The cycle was also distorted by the pandemic. Filings were tracking sharply upward in 2019 when COVID hit, pausing a correction that never arrived. Government assistance left millions temporarily creditor-proof, preventing the usual purge of unsecured debt. That debt remains in the system, layered beneath obligations accumulated through years of elevated food, rent, and energy costs.

Mortgage broker Ron Butler flagged parallel pressure on housing supply. “There are fewer processes in lending that move slower than mortgage default resulting in power of sale action. That’s why it’s unlikely this wave of lenders selling homes has peaked,” Butler recently explained on X.

‘The economy is just not going to go anywhere’

Terrio sees the debt crunch feeding directly into Canada’s economic stagnation.

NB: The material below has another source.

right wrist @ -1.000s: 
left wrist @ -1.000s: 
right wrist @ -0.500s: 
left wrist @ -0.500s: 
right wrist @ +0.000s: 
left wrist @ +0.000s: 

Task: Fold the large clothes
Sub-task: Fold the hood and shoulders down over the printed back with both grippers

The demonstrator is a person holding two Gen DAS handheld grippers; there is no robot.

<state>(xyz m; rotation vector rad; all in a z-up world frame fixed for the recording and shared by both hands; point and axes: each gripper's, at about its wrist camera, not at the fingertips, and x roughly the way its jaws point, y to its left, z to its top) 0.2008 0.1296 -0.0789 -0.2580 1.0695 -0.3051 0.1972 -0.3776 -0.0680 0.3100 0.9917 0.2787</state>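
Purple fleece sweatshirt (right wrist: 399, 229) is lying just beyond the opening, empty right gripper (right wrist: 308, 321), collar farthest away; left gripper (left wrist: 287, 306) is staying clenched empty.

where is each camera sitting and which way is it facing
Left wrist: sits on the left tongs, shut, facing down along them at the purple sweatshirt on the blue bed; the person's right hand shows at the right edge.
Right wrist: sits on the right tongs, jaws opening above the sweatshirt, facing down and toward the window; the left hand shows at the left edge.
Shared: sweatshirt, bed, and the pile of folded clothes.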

“A lot of people are using their credit cards to make ends meet. The breaking point will be a combination of maxing out on credit cards and lines of credit—now you can’t do those things. You’re just buying groceries and paying your rent or mortgage, basically. The economy is just not going to go anywhere because nobody’s spending anything more than they have to.”

A third of Canadians are carrying debt on their credit cards month to month.

For households under pressure, Concordia University economics professor Moshe Lander urged a frank accounting of options.

“Households always have options, but that does not mean that they have to like all the options,” Lander said. “Be honest with yourself about what you truly cannot do without and what you merely want to continue doing.”

Lander recommended eliminating recoverable waste—expiring food, unnecessary trips, digital subscriptions—arguing a leaner approach “can bring a surprising amount of savings that may not solve cost-of-living and affordability issues outright, but can certainly provide a cushion and time.”

“If debt is rising as a proportion of income, then the portion of disposable income devoted to debt financing is also rising, which means Canadians must find cuts elsewhere in their discretionary spending,” Lander said. “Unfortunately, there is a limit to how far one can cut. Basic needs like shelter, clothing and food will take increasingly larger portions of that disposable income, and leisure-related spending will be eliminated from the budget.”